Hamzah Abdelaziz of Santa Clara CA (US)

Joseph Hassoun of Los Gatos CA (US)

DNNS ACCELERATION WITH BLOCK-WISE N:M STRUCTURED WEIGHT SPARSITY - A simplified explanation of the abstract

This abstract first appeared for US patent application 20240160483 titled 'DNNS ACCELERATION WITH BLOCK-WISE N:M STRUCTURED WEIGHT SPARSITY

Simplified Explanation

An accelerator core described in the patent application includes buffers and processing elements for handling block-wise sparsified elements. The first buffer receives block-wise sparsified first elements, while the second buffer receives second elements.
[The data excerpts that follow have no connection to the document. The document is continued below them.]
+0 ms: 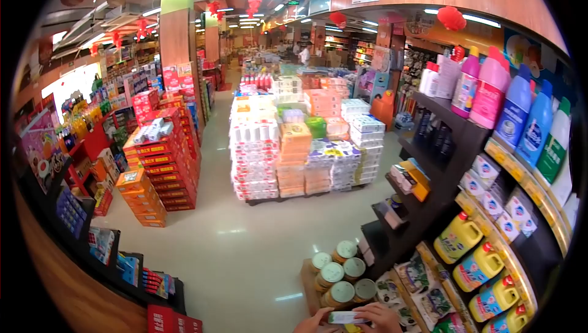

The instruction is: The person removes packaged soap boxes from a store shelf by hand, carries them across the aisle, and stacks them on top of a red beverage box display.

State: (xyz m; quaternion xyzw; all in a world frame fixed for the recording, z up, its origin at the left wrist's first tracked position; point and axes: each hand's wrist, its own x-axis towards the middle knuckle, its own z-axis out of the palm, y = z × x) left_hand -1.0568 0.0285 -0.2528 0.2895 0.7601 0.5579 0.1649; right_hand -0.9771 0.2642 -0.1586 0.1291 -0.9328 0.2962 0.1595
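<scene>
At the bottom edge, right of centre, a small white box with green and purple marks [346,317] lies between my two hands. My left hand [314,321] grips its left end with bent fingers. The fingers of my right hand [378,317] close on its right end. Just beyond them several jars with pale green lids [332,272] stand in a cardboard box [309,284] on the floor. To the right of my right hand, packaged goods [433,299] lie on a low shelf.
Dark shelving [450,149] at the right holds detergent bottles [513,115] and yellow jugs [458,238]. Tissue packs [297,137] are stacked mid-floor. Red cartons [168,167] form a pile at the left. Distant people [304,55] stand far back.
</scene>
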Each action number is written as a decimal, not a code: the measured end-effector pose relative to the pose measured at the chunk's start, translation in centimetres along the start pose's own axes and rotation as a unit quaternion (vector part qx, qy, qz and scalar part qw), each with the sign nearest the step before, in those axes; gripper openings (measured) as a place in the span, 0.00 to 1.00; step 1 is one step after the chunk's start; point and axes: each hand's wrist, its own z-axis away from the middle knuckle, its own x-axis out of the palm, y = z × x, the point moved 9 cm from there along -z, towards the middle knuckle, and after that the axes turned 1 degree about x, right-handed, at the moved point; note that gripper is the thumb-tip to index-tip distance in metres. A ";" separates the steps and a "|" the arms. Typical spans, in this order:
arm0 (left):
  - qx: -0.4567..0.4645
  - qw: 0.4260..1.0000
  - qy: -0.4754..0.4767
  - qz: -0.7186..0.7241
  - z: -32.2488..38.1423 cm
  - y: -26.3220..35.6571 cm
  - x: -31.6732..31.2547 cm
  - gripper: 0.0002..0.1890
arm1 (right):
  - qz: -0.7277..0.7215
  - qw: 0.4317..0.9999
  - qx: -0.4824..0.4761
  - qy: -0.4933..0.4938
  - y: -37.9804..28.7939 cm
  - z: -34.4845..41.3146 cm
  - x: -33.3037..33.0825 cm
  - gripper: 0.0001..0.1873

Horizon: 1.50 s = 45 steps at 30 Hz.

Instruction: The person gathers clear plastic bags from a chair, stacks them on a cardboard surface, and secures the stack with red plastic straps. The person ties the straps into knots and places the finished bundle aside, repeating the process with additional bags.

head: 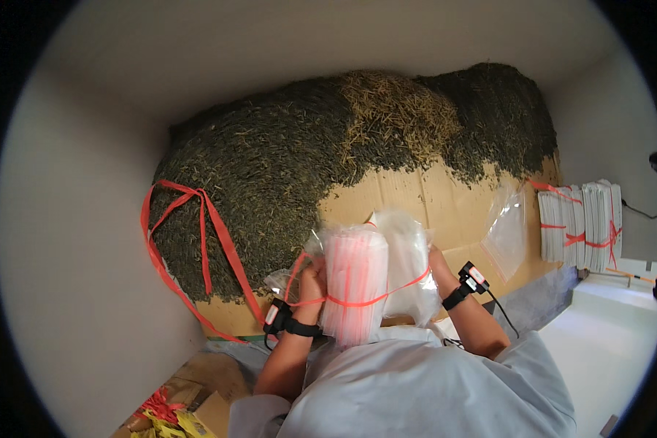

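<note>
A thick bundle of clear zip-lock bags with reddish edges (356, 274) is held up close to my chest. Beside it on the right is a second bundle of clear plastic bags (408, 263). A thin red plastic strap (361, 301) runs around the bags. My left hand (312, 279) grips the left side, with its fingers partly hidden by plastic. From the right, my right hand (439, 268) holds the other bundle, its fingertips tucked out of sight behind it. Both wrists wear black straps with small camera modules.
A large heap of dark dried plant matter (263, 159) with a straw-coloured patch (399, 115) lies on cardboard (383, 191) against the walls. Red strapping (219, 219) loops at left. A flat clear bag (506, 235) and strapped white stacks (577, 224) are at right. Yellow packets (180, 424) lie lower left.
</note>
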 end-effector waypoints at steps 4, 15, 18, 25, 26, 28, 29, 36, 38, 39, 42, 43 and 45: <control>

Each group of processing elements receives rows of first elements and corresponding second elements from the buffers.

  • The accelerator core includes first and second buffers for handling block-wise sparsified elements.
  • At least one group of processing elements is present in the accelerator core.
  • The first buffer receives block-wise sparsified first elements, while the second buffer receives second elements.
  • Each group of processing elements receives rows of first elements and corresponding second elements from the buffers.

Potential Applications

This technology could be applied in image processing, signal processing, and machine learning tasks that involve handling sparse data efficiently.

Problems Solved

1. Efficient processing of block-wise sparsified elements. 2. Handling large amounts of data in a structured manner.

Benefits

1. Improved performance in processing sparse data. 2. Enhanced efficiency in handling block-wise sparsified elements.

Potential Commercial Applications

Optimizing neural networks, accelerating image recognition algorithms, and improving data processing in IoT devices could be potential commercial applications of this technology.

Possible Prior Art

Prior art in the field of parallel processing architectures and sparse data handling techniques may exist, but specific examples are not provided in the patent application.

Unanswered Questions

How does this technology compare to existing solutions for processing sparse data efficiently?

The patent application does not provide a direct comparison with existing solutions in the field.

What are the specific technical specifications and requirements for integrating this accelerator core into existing systems?

The patent application does not detail the specific technical specifications or integration requirements for implementing this technology.


Original Abstract Submitted

an accelerator core includes first and second buffers and at least one group of k processing elements. the first buffer receives at least one group of block-wise sparsified first elements. a block size (k,c) of each group of block-wise sparsified first elements includes k rows and c columns in which k is greater than or equal to 2, k times p equals k, and c times q equals c in which k is an output channel dimension of a tensor of first elements, c is a number of input channels of the tensor of first elements, p is an integer and q is an integer. the second buffer receive second elements. each respective group of processing elements receive k rows of first elements from a block of first elements corresponding to the group of pes, and receives second elements that correspond to first elements received from the first buffer.